### PROBLEM REQUIREMENTS
Nothing but the records, repeated word for word and free of pictures, belongs in the answer.

### RECORDS TO USE
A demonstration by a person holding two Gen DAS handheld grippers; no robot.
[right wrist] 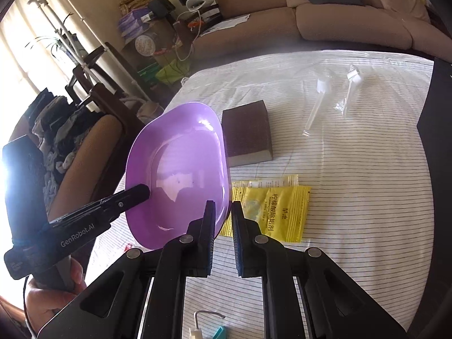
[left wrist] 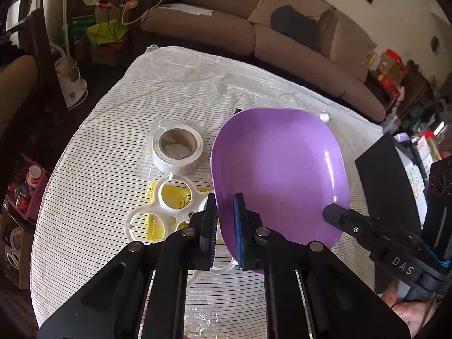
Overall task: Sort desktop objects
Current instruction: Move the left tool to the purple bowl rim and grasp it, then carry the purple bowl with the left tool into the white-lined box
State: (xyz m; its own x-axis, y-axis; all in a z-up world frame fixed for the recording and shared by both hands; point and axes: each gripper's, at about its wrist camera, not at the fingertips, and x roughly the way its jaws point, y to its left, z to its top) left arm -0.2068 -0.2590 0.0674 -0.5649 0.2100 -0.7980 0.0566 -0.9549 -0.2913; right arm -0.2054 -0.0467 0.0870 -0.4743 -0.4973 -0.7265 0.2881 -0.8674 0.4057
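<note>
A purple plastic bowl [left wrist: 278, 166] is held tilted above the striped tablecloth. My left gripper [left wrist: 225, 226] is shut on its near rim, one finger inside and one outside. My right gripper [right wrist: 223, 226] is shut on the opposite rim of the bowl [right wrist: 180, 169]. The right gripper also shows in the left wrist view [left wrist: 333, 212], and the left gripper in the right wrist view [right wrist: 141, 192]. The bowl is empty.
On the cloth lie a roll of white tape [left wrist: 177, 149], a white plastic ring carrier [left wrist: 169, 206], yellow sachets [right wrist: 271, 209], a brown sponge block [right wrist: 247, 135], wrapped plastic scoops [right wrist: 319, 99] and a black box [left wrist: 387, 186]. A sofa [left wrist: 254, 34] stands behind the table.
</note>
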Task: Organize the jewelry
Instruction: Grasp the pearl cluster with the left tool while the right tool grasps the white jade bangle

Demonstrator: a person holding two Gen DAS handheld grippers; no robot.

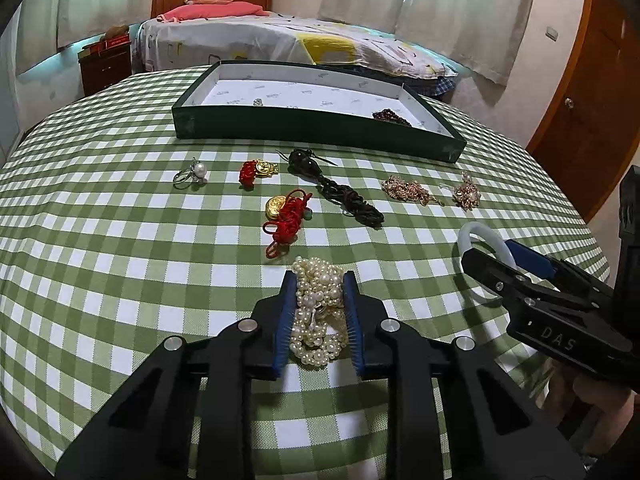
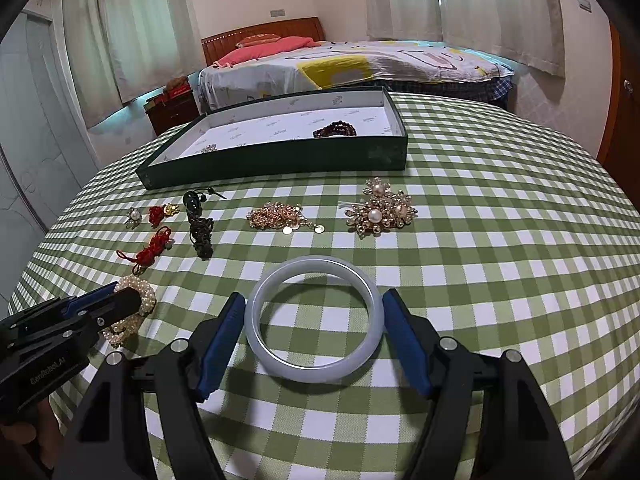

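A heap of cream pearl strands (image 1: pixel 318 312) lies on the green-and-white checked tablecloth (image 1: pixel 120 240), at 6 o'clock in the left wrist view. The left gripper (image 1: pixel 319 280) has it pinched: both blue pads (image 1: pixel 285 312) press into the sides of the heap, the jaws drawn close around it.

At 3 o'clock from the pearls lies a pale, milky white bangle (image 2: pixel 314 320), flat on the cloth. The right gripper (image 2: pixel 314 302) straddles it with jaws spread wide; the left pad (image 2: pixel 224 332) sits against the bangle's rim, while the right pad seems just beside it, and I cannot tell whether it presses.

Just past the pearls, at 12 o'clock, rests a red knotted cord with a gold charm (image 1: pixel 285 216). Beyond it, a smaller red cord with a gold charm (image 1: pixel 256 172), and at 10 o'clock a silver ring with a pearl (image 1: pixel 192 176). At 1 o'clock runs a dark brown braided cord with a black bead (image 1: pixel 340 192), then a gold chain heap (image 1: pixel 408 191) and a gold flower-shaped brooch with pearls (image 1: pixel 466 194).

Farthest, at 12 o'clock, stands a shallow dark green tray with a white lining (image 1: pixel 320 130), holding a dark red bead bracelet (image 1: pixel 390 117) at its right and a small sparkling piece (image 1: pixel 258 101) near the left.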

### EXERCISE ANSWER
A demonstration by a person holding two Gen DAS handheld grippers; no robot.
[right wrist] 
[left wrist] 
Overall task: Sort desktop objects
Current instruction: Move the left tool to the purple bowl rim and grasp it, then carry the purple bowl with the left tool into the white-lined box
State: (xyz m; its own x-axis, y-axis; all in a z-up world frame fixed for the recording and shared by both hands; point and axes: each gripper's, at about its wrist camera, not at the fingertips, and x roughly the way its jaws point, y to its left, z to its top) left arm -0.2068 -0.2590 0.0674 -0.5649 0.2100 -0.7980 0.0566 -0.9549 -0.2913; right arm -0.2054 -0.0467 0.0870 -0.4743 -0.4973 -0.7265 0.2881 -0.8674 0.4057
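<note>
A purple plastic bowl [left wrist: 278, 166] is held tilted above the striped tablecloth. My left gripper [left wrist: 225, 226] is shut on its near rim, one finger inside and one outside. My right gripper [right wrist: 223, 226] is shut on the opposite rim of the bowl [right wrist: 180, 169]. The right gripper also shows in the left wrist view [left wrist: 333, 212], and the left gripper in the right wrist view [right wrist: 141, 192]. The bowl is empty.
On the cloth lie a roll of white tape [left wrist: 177, 149], a white plastic ring carrier [left wrist: 169, 206], yellow sachets [right wrist: 271, 209], a brown sponge block [right wrist: 247, 135], wrapped plastic scoops [right wrist: 319, 99] and a black box [left wrist: 387, 186]. A sofa [left wrist: 254, 34] stands behind the table.
</note>
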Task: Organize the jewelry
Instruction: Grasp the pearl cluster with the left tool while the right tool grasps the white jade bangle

Demonstrator: a person holding two Gen DAS handheld grippers; no robot.


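A heap of cream pearl strands (image 1: pixel 318 312) lies on the green-and-white checked tablecloth (image 1: pixel 120 240), at 6 o'clock in the left wrist view. The left gripper (image 1: pixel 319 280) has it pinched: both blue pads (image 1: pixel 285 312) press into the sides of the heap, the jaws drawn close around it.

At 3 o'clock from the pearls lies a pale, milky white bangle (image 2: pixel 314 320), flat on the cloth. The right gripper (image 2: pixel 314 302) straddles it with jaws spread wide; the left pad (image 2: pixel 224 332) sits against the bangle's rim, while the right pad seems just beside it, and I cannot tell whether it presses.

Just past the pearls, at 12 o'clock, rests a red knotted cord with a gold charm (image 1: pixel 285 216). Beyond it, a smaller red cord with a gold charm (image 1: pixel 256 172), and at 10 o'clock a silver ring with a pearl (image 1: pixel 192 176). At 1 o'clock runs a dark brown braided cord with a black bead (image 1: pixel 340 192), then a gold chain heap (image 1: pixel 408 191) and a gold flower-shaped brooch with pearls (image 1: pixel 466 194).

Farthest, at 12 o'clock, stands a shallow dark green tray with a white lining (image 1: pixel 320 130), holding a dark red bead bracelet (image 1: pixel 390 117) at its right and a small sparkling piece (image 1: pixel 258 101) near the left.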

Nothing more is needed to complete the output.